Answer :
Sure! Let's solve this problem step-by-step.
### Part 1: Finding the Common Difference of the AP
Given:
- The first term of the arithmetic progression (AP) is [tex]\( a = 2 \)[/tex].
- The sum of the first 8 terms ([tex]\( S_8 \)[/tex]) is 240.
The formula for the sum of the first [tex]\( n \)[/tex] terms of an arithmetic progression is:
[tex]\[ S_n = \frac{n}{2} \times [2a + (n-1)d] \][/tex]
For the first 8 terms:
[tex]\[ S_8 = \frac{8}{2} \times [2 \times 2 + (8-1)d] \][/tex]
[tex]\[ 240 = 4 \times [4 + 7d] \][/tex]
Let's simplify and solve for [tex]\( d \)[/tex]:
1. [tex]\( 240 = 4 \times (4 + 7d) \)[/tex]
2. [tex]\( 240 = 16 + 28d \)[/tex]
3. [tex]\( 224 = 28d \)[/tex]
4. [tex]\( d = \frac{224}{28} \)[/tex]
5. [tex]\( d = 8 \)[/tex]
Thus, the common difference [tex]\( d \)[/tex] is 8.
### Part 2: Finding the Number of Terms [tex]\( n \)[/tex]
Given:
- A new sum [tex]\( S \)[/tex] is 1560, for the same AP.
Use the formula to find [tex]\( n \)[/tex]:
[tex]\[ 1560 = \frac{n}{2} \times [2 \times 2 + (n-1) \times 8] \][/tex]
Here's how to solve for [tex]\( n \)[/tex]:
1. [tex]\( 1560 = \frac{n}{2} \times [4 + 8(n - 1)] \)[/tex]
2. [tex]\( 1560 = \frac{n}{2} \times [4 + 8n - 8] \)[/tex]
3. [tex]\( 1560 = \frac{n}{2} \times [8n - 4] \)[/tex]
4. Simplify further to get equation for [tex]\( n \)[/tex]:
[tex]\[ 1560 = 4n(2n - 1) \][/tex]
5. Solve for [tex]\( n \)[/tex] using the quadratic formula or solving the equation algebraically.
The solution for [tex]\( n \)[/tex] is:
[tex]\[ n = 20 \][/tex] (Ignore the negative value as [tex]\( n \)[/tex] cannot be negative).
So, the number of terms is 20.
### Part 3: Finding the GP Terms
The problem also mentions the 3rd, 5th, and 8th terms of another AP forming the first terms of a GP, but this step was not further developed in the provided solution.
Therefore, from what we solved thoroughly, we have the following answers:
- Common difference [tex]\( d \)[/tex] is 8.
- Number of terms [tex]\( n \)[/tex] is 20 for the given sum 1560.
If you need more information or further details on those terms forming a GP, please let me know!
### Part 1: Finding the Common Difference of the AP
Given:
- The first term of the arithmetic progression (AP) is [tex]\( a = 2 \)[/tex].
- The sum of the first 8 terms ([tex]\( S_8 \)[/tex]) is 240.

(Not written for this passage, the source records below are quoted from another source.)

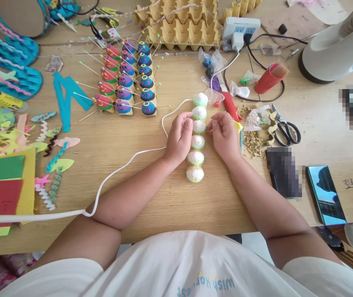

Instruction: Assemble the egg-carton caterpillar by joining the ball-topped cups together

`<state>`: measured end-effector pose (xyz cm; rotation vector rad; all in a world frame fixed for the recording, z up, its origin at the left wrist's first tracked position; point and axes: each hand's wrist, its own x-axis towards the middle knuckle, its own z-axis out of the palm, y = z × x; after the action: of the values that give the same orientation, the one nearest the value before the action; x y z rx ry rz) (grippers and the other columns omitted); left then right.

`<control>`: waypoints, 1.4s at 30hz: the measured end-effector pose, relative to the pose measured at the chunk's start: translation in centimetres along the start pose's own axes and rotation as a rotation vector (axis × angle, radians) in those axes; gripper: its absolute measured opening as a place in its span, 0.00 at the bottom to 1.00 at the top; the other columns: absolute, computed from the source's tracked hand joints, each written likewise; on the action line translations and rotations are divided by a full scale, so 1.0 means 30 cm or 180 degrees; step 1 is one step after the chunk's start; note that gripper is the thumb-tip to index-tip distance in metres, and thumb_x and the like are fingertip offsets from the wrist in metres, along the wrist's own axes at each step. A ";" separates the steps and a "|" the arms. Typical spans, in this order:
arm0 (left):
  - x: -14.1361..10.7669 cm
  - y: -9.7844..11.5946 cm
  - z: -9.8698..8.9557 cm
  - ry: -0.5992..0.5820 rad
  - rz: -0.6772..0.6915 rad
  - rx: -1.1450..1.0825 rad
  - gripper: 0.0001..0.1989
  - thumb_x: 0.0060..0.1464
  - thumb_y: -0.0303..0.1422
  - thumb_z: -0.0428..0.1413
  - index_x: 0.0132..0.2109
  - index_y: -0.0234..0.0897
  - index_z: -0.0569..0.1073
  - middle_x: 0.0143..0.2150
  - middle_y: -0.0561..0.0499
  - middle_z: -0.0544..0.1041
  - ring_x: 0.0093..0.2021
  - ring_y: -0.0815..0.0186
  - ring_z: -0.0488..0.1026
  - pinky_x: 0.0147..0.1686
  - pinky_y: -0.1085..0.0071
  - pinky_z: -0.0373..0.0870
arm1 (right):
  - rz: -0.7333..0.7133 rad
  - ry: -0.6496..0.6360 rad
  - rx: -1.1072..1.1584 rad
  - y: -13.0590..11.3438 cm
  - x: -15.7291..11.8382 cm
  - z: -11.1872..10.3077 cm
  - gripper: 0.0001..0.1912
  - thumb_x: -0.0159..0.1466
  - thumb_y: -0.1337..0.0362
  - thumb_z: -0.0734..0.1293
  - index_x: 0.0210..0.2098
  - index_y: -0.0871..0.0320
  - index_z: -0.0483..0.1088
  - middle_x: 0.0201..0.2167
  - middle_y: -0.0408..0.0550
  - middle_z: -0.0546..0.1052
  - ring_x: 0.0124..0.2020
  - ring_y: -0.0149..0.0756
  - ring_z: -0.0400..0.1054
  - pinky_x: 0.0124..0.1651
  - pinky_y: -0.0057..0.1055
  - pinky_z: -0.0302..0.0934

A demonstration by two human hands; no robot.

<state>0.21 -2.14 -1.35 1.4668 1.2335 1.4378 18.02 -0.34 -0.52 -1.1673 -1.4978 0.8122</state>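
A strip of egg-carton cups (195,158) runs away from me on the table, its domes white on top with light green rims and small yellow marks on the nearer ones. My left hand (180,138) is closed at the strip's left side, fingertips against or just beside the second and third cups from the far end. On the other side, my right hand (225,136) is curled, with thumb and forefinger pinched close to the third cup. Whatever either pinch holds is too small or hidden to make out.
Painted carton strips (126,78) with pins stand at the back left. Scissors (284,128), carton scraps (253,142) and a phone (325,194) lie right. Coloured sheets (27,185) are at left. A white cable (117,169) crosses beside my left arm; a power strip (241,27) sits behind.
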 end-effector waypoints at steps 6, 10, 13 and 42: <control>0.007 0.001 -0.004 -0.0056 -0.0059 -0.0063 0.30 0.73 0.65 0.49 0.60 0.48 0.74 0.56 0.44 0.81 0.54 0.58 0.80 0.59 0.53 0.78 | 0.0100 0.0136 0.0092 0.004 0.001 0.003 0.06 0.75 0.60 0.70 0.47 0.48 0.67 0.34 0.40 0.82 0.34 0.34 0.79 0.43 0.37 0.75; 0.007 0.014 -0.010 -0.0127 -0.0151 0.0014 0.30 0.72 0.66 0.49 0.60 0.49 0.74 0.60 0.44 0.80 0.57 0.59 0.78 0.60 0.54 0.76 | 0.0082 0.0328 0.0362 0.008 0.007 0.009 0.10 0.74 0.55 0.71 0.44 0.48 0.66 0.36 0.40 0.83 0.34 0.32 0.78 0.40 0.34 0.74; 0.005 0.031 -0.011 -0.0017 -0.0193 -0.0097 0.30 0.70 0.67 0.51 0.59 0.51 0.76 0.61 0.45 0.81 0.60 0.55 0.79 0.61 0.54 0.76 | 0.0041 0.0410 0.0448 0.002 0.013 0.005 0.15 0.73 0.48 0.73 0.42 0.49 0.68 0.36 0.41 0.81 0.33 0.31 0.75 0.37 0.33 0.72; -0.010 0.071 -0.015 0.0006 0.0645 0.0498 0.18 0.73 0.57 0.57 0.54 0.52 0.80 0.53 0.45 0.81 0.56 0.54 0.78 0.47 0.58 0.77 | 0.0351 -0.0023 0.0660 -0.081 0.001 -0.008 0.36 0.66 0.26 0.70 0.24 0.53 0.69 0.19 0.39 0.71 0.20 0.27 0.57 0.24 0.30 0.55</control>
<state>0.08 -3.07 0.66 1.7386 1.2511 1.5016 17.63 -1.07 1.78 -1.0990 -1.3289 1.0221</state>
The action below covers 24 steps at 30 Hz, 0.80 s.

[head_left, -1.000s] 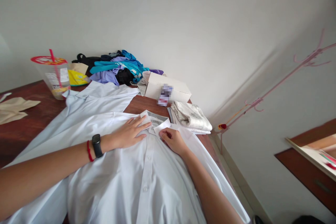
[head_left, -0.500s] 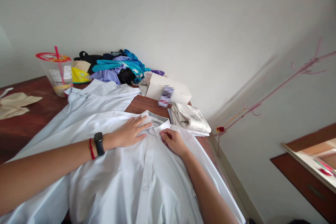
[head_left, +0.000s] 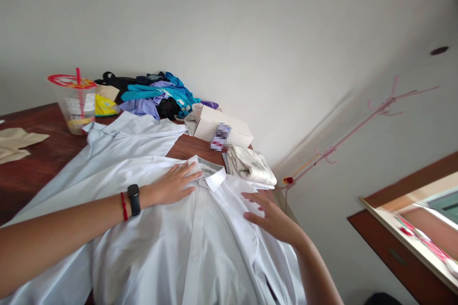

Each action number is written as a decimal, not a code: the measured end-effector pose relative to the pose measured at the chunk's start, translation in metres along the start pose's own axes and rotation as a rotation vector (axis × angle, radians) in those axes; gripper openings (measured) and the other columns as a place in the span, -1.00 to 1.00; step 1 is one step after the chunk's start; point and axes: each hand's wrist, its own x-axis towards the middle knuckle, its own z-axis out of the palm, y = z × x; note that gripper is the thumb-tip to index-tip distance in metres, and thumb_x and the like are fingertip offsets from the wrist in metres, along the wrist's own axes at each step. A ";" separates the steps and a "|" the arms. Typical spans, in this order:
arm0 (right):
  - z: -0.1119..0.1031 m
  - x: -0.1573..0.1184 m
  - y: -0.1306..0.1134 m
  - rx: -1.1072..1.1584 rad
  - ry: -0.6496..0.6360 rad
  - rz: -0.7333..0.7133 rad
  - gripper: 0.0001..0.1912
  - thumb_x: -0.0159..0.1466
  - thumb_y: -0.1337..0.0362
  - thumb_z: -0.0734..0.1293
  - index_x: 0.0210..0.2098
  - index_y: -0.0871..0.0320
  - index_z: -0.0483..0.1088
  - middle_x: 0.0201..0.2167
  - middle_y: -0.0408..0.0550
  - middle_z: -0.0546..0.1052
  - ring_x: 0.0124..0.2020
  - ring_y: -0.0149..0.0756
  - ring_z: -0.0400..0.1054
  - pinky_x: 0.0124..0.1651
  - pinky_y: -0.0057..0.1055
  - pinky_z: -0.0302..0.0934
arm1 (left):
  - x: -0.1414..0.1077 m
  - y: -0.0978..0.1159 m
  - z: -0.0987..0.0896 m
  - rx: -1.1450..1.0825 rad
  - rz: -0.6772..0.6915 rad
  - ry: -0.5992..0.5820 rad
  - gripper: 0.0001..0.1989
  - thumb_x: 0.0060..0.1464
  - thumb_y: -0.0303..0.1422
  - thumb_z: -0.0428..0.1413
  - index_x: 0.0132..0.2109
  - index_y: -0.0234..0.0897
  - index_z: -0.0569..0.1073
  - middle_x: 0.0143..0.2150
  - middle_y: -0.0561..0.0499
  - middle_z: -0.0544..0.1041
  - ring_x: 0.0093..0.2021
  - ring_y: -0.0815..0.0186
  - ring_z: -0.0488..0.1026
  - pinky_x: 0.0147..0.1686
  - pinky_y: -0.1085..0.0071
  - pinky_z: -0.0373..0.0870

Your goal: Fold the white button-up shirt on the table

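Note:
A white button-up shirt (head_left: 214, 243) lies front side up on the wooden table, its collar pointing away from me. My left hand (head_left: 175, 183) rests flat on the shirt's shoulder, fingertips touching the left side of the collar. Over the right shoulder of the shirt is my right hand (head_left: 268, 214), fingers apart and holding nothing; whether it touches the cloth I cannot tell. A second pale shirt (head_left: 139, 128) is spread to the left, partly under the first one.
Along the wall are a plastic cup with a straw (head_left: 77, 105), a heap of clothes (head_left: 161, 95), a white box (head_left: 225, 124) and folded cloth (head_left: 250, 164). Beige cloth pieces (head_left: 21, 143) lie at the left on the table (head_left: 46, 167). A pink coat stand (head_left: 343, 133) leans at right.
My right hand has let go of the collar's right side and moved right, its fingers opening. My left hand stays on the shirt. The view has shifted slightly to the right.

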 end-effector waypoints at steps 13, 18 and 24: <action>0.019 -0.159 0.136 0.319 0.199 0.734 -0.34 -0.07 -0.25 0.43 -0.15 0.09 0.58 -0.26 0.09 0.66 -0.23 0.05 0.55 -0.25 -0.21 0.39 | 0.006 0.003 -0.005 0.069 0.011 -0.048 -0.44 0.39 -0.15 -0.02 0.45 -0.07 0.23 0.52 -0.22 0.08 0.46 -0.22 0.08 0.33 -0.21 0.12; 0.021 -0.166 0.099 0.259 0.311 0.901 -0.44 -0.08 -0.31 0.45 -0.48 0.09 0.51 -0.52 0.03 0.56 -0.45 -0.12 0.42 -0.47 -0.33 0.23 | 0.009 -0.002 -0.003 0.113 0.015 -0.065 -0.42 0.39 -0.11 -0.04 0.46 -0.08 0.21 0.50 -0.22 0.12 0.43 -0.22 0.14 0.31 -0.20 0.14; 0.019 -0.176 0.082 0.213 0.551 0.886 -0.41 0.07 -0.33 0.40 -0.46 0.12 0.53 -0.53 0.07 0.53 -0.44 -0.10 0.44 -0.45 -0.32 0.25 | 0.012 0.002 -0.011 0.109 0.001 -0.134 -0.41 0.40 -0.14 -0.04 0.49 -0.09 0.16 0.53 -0.25 0.04 0.46 -0.26 0.08 0.32 -0.26 0.10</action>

The formula for the sum of the first [tex]\( n \)[/tex] terms of an arithmetic progression is:
[tex]\[ S_n = \frac{n}{2} \times [2a + (n-1)d] \][/tex]
For the first 8 terms:
[tex]\[ S_8 = \frac{8}{2} \times [2 \times 2 + (8-1)d] \][/tex]

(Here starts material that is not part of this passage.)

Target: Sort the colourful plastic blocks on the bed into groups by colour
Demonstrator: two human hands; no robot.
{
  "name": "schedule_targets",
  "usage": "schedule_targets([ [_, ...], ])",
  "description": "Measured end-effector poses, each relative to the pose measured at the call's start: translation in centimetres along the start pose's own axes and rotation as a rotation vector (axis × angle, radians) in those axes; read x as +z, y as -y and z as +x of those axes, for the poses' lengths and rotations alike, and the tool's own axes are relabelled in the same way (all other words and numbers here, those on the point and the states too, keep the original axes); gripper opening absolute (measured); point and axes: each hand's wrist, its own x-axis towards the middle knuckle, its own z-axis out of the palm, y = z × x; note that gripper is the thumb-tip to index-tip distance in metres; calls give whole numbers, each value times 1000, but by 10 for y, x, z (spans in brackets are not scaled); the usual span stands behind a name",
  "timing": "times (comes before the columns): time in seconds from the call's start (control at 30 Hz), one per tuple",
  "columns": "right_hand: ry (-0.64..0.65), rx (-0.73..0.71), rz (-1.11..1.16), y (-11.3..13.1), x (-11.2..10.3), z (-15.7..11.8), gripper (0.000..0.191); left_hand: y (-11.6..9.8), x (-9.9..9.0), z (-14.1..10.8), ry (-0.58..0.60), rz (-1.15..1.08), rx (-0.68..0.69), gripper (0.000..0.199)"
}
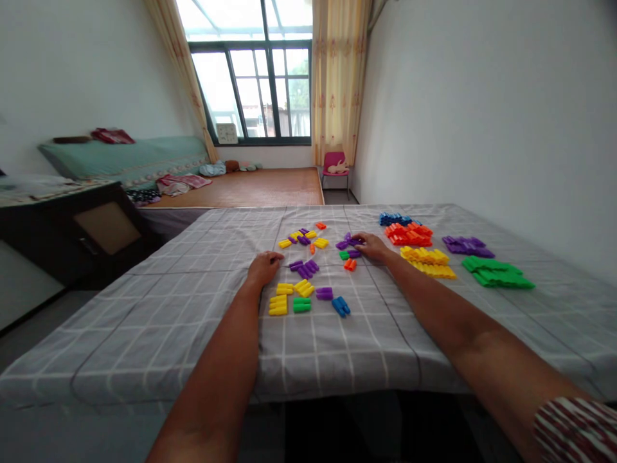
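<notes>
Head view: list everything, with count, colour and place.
Table: one, grey checked cloth, foreground
Loose plastic pieces: over fifteen, yellow, purple, orange, green, blue, centre
Plastic piles: five, blue, orange, yellow, purple, green, table's right side
Cabinet: one, dark, left
Bed: one, brown, beyond table
Backrest: one, pale green, left
Cloths: several, mixed colours, on bed
Window: one, dark frame, far wall
Curtains: two, yellowish, flanking window
Square object: one, whitish, at window
Chair: one, pink, beside bed
Plush toy: one, pale, on chair
Striped sleeve: one, red-white, lower right
Left hand: one, bare, on table
Right hand: one, bare, at purple pieces
</notes>
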Motion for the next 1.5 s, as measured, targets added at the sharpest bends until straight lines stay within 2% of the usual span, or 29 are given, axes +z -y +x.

[tex]\[ 240 = 4 \times [4 + 7d] \][/tex]
Let's simplify and solve for [tex]\( d \)[/tex]:
1. [tex]\( 240 = 4 \times (4 + 7d) \)[/tex]
2. [tex]\( 240 = 16 + 28d \)[/tex]
3. [tex]\( 224 = 28d \)[/tex]
4. [tex]\( d = \frac{224}{28} \)[/tex]
5. [tex]\( d = 8 \)[/tex]
Thus, the common difference [tex]\( d \)[/tex] is 8.

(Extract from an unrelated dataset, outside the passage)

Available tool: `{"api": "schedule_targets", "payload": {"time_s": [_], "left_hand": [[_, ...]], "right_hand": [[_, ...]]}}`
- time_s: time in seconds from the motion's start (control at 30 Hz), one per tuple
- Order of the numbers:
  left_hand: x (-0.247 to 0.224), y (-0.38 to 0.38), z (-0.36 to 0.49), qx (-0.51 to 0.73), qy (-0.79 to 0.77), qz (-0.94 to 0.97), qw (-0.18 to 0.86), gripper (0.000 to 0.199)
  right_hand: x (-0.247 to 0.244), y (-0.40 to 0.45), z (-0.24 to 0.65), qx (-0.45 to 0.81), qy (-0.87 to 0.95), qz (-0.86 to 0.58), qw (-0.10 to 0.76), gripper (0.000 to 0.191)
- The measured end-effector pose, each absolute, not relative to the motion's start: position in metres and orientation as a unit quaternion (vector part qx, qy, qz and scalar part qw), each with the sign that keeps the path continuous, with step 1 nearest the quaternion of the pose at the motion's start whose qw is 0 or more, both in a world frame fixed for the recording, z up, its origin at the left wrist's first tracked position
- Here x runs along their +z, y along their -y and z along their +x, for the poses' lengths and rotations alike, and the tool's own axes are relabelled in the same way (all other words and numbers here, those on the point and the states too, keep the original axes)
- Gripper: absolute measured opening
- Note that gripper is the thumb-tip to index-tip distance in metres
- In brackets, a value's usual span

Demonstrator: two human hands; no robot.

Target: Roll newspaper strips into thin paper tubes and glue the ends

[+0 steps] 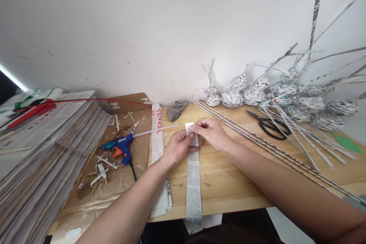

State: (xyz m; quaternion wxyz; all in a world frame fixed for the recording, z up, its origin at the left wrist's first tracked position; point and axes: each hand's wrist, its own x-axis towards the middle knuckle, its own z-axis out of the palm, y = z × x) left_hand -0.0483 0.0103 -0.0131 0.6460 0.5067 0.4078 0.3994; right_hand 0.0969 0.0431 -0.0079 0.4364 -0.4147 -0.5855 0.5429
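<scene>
Head cam: L grip (pixel 180 145) & R grip (pixel 208 132) pinch flat grey-white newsprint strip (pixel 193 187), trailing below; prob. light, limp, tearable; hold nr end.

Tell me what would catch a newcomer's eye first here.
Probably the cluster of gourd-shaped woven forms near the wall at the right. Next, the bright blue glue gun on brown cardboard at the left. Then, in the middle, the left hand and right hand pinching a printed paper strip over the wooden table.
</scene>
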Motion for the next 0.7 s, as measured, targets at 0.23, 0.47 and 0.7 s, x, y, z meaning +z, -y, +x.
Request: {"api": "schedule_targets", "payload": {"time_s": [0.23,0.47,0.7], "left_hand": [[-0.012,-0.010,-0.046,0.406,-0.410,0.499,0.646,0.031],[-0.012,-0.009,-0.047,0.413,-0.439,0.495,0.626,0.035],[-0.014,-0.010,-0.048,0.410,-0.463,0.513,0.595,0.035]], "right_hand": [[-0.006,-0.039,0.098,0.355,0.680,-0.476,0.431,0.029],[0.003,-0.032,0.098,0.146,0.763,-0.455,0.436,0.020],[-0.002,-0.041,0.100,0.350,0.698,-0.437,0.446,0.032]]}}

### Part 2: Finding the Number of Terms [tex]\( n \)[/tex]
Given:
- A new sum [tex]\( S \)[/tex] is 1560, for the same AP.
Use the formula to find [tex]\( n \)[/tex]:
[tex]\[ 1560 = \frac{n}{2} \times [2 \times 2 + (n-1) \times 8] \][/tex]
Here's how to solve for [tex]\( n \)[/tex]:
1. [tex]\( 1560 = \frac{n}{2} \times [4 + 8(n - 1)] \)[/tex]
2. [tex]\( 1560 = \frac{n}{2} \times [4 + 8n - 8] \)[/tex]
3. [tex]\( 1560 = \frac{n}{2} \times [8n - 4] \)[/tex]
4. Simplify further to get equation for [tex]\( n \)[/tex]:
[tex]\[ 1560 = 4n(2n - 1) \][/tex]
5. Solve for [tex]\( n \)[/tex] using the quadratic formula or solving the equation algebraically.
The solution for [tex]\( n \)[/tex] is:
[tex]\[ n = 20 \][/tex] (Ignore the negative value as [tex]\( n \)[/tex] cannot be negative).
So, the number of terms is 20.
### Part 3: Finding the GP Terms
The problem also mentions the 3rd, 5th, and 8th terms of another AP forming the first terms of a GP, but this step was not further developed in the provided solution.
Therefore, from what we solved thoroughly, we have the following answers:
- Common difference [tex]\( d \)[/tex] is 8.
- Number of terms [tex]\( n \)[/tex] is 20 for the given sum 1560.
If you need more information or further details on those terms forming a GP, please let me know!